After shooting in the high school we went to the only non-chain restaurant in town. The parking lot was filled with potholes and the sign outside advertising soup and ribs also read “Big Mamas.” We walked past the counter behind which you could see the grubby kitchen, then the “salad bar.” We sat down an were approached by a waitress. I ordered water with a lime and the woman looked up at me from her notepad, cocked her head, nodded and walked away. Tony said, “Well, any hope of blending in was just destroyed.” Paul raised the pitch of his voice and said, “Can I have a water….. with a lime?” Then he looked at me and laughed. I punched him in the shoulder.

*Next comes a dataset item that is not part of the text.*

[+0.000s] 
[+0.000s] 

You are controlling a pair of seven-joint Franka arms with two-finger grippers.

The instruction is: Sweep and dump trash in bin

When the waitress returned, balanced on the edge of my glass were two wedges of what could hardly pass as a lime. The peel looked like the skin of a dying iguana: brown, rough and spotted. I have quite a bit of experience with limes and I am pretty sure they have to sit out for six months before they could even hope to look as sickly as these did. “Sailors used to pack limes on ships prevent scurvy. Those things had to be on the ships for months, right?” More mockery ensued and continued for the rest of the afternoon. I folded the limes up in several napkins so I didn’t have to look at their rotting skin. The waitress must have noticed because she glared at me the rest of the time. She took our orders, “Would you like a salad or fries with that?” I said, “The salad please.” “You can go up and help yourself whenever you like.” Remembering the aforementioned salad bar in quotation marks, I quickly changed my order, “Maybe I will have the fries after all.”
When we walked up to the front to pay the bill (it took me a long time to figure out I had to walk to the counter to pay… it has been so long since I have been in a restaurant where that is the custom) the girl huffed and puffed as I asked her to write me an itemized receipt. So, by this time I had made myself into a public nuisance.
I used to love the idea of living in a remote place. The serenity of small town life and the beauty of the open sky always enchanted me. However, visiting a town 100 miles past Nowhere this week, reminded me that I have become more fond of civilization than the wild countryside. I think I am okay with that, mostly because sometimes a girl just wants a fresh lime with her water.